→ WORK INSTRUCTION: Repeat all the lines below exactly, but omit the pictures.

[Opening INPUT DATA section]

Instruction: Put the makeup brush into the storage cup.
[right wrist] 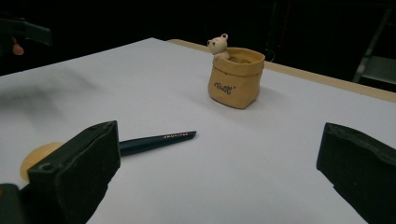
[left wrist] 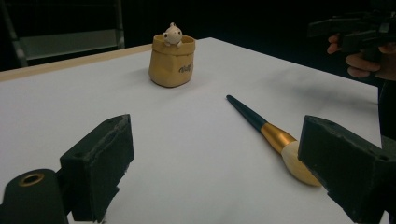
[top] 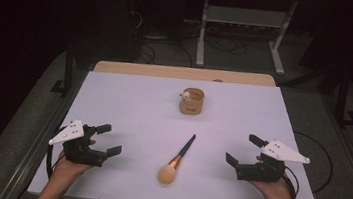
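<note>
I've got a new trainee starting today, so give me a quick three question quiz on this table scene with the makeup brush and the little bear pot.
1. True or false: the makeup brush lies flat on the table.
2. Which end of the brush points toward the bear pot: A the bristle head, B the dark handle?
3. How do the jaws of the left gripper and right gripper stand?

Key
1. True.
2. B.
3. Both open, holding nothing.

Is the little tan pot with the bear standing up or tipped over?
Standing up. The tan bag-shaped pot sits base-down on the white table, mouth upward.
</note>
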The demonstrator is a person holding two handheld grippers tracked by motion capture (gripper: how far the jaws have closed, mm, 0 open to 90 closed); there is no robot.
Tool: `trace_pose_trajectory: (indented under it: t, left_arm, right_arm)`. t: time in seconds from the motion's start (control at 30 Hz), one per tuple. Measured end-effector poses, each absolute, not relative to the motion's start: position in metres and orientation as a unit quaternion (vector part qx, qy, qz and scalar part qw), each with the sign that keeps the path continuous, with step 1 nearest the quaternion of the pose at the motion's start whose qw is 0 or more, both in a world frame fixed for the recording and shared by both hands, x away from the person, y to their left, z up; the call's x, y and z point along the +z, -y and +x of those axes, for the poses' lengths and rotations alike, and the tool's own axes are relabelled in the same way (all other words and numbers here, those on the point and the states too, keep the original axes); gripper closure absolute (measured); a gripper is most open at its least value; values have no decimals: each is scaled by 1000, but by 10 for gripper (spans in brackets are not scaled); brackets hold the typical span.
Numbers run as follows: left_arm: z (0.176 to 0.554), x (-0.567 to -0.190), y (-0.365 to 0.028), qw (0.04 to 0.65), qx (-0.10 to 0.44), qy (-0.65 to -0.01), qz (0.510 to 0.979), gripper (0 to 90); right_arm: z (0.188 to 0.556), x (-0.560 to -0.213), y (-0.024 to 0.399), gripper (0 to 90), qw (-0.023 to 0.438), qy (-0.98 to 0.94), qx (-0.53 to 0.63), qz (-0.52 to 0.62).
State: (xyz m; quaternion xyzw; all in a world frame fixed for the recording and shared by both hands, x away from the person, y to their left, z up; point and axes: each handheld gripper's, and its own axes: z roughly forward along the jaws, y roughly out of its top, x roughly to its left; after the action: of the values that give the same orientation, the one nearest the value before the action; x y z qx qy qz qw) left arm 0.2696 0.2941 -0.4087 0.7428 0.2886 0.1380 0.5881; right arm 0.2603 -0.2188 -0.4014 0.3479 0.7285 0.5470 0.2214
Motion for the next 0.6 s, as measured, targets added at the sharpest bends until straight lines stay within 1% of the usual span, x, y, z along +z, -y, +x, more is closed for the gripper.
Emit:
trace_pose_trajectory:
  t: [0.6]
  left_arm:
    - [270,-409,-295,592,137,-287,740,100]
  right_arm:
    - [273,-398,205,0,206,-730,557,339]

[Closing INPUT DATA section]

→ RESPONSE TO THE EXERCISE:
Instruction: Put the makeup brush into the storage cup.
[right wrist] 
[left wrist] 
[top] 
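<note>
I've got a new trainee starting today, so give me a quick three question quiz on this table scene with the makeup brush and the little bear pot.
1. True or false: the makeup brush lies flat on the table.
2. Which end of the brush points toward the bear pot: A the bristle head, B the dark handle?
3. How do the jaws of the left gripper and right gripper stand?

Key
1. True.
2. B.
3. Both open, holding nothing.

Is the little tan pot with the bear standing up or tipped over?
Standing up. The tan bag-shaped pot sits base-down on the white table, mouth upward.
</note>
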The demonstrator is a person holding two handheld grippers tracked by motion capture (gripper: how far the jaws have closed, mm, 0 open to 90 closed); there is no robot.
Tool: `trace_pose_trajectory: (indented under it: t, left_arm, right_arm)`. t: time in seconds from the motion's start (control at 30 Hz), one per tuple. Measured end-effector poses, each absolute, not relative to the motion's start: position in metres and orientation as a unit quaternion (vector part qx, qy, qz and scalar part qw), each with the sign that keeps the path continuous, with step 1 nearest the quaternion of the pose at the motion's start whose qw is 0 or more, both in a world frame fixed for the recording and shared by both hands, x away from the person, y to their left, z up; the call's x, y and z point along the +z, -y and +x of those axes, for the poses' lengths and rotations alike, and the tool's own axes are relabelled in the same way (all other words and numbers here, those on the point and the states too, keep the original axes); gripper closure absolute (measured); a gripper is most open at its least value; values have no decimals: each is scaled by 1000, but by 10 for gripper (spans in brackets are not scaled); brackets hold the typical span.
Numbers run as follows: left_arm: z (0.176 to 0.554), x (-0.567 to -0.190), y (-0.365 to 0.028), qw (0.04 to 0.65), qx (-0.10 to 0.44), qy (-0.65 to -0.01), qz (0.510 to 0.979), gripper (0 to 90); right_arm: z (0.188 to 0.556), x (-0.560 to -0.213), y (-0.024 to 0.399), gripper (0 to 90), qw (-0.023 to 0.438), qy (-0.98 to 0.94), qx (-0.53 to 0.63), qz (-0.52 to 0.62).
State: (xyz m; quaternion xyzw; all in a world frame fixed for the recording and shared by both hands, x away from the person, y to their left, z up; point and axes: each handheld gripper's, and its own axes: z roughly forward along the jaws, y roughly out of its top, x roughly to its left; after the action: of the values that give the same orientation, the one nearest the value before the action; x y z qx qy qz qw) left arm 0.2696 0.2941 -0.4087 0.7428 0.2886 0.1380 0.5881; right arm 0.2603 -0.2188 -0.4014 0.3479 0.7285 0.5470 0.2214
Motion for the next 0.6 s, as measured, targets added at the sharpest bends until straight lines stay within 1% of the usual span, x, y, z along +z, -y, +x, more is closed for the gripper.
Emit:
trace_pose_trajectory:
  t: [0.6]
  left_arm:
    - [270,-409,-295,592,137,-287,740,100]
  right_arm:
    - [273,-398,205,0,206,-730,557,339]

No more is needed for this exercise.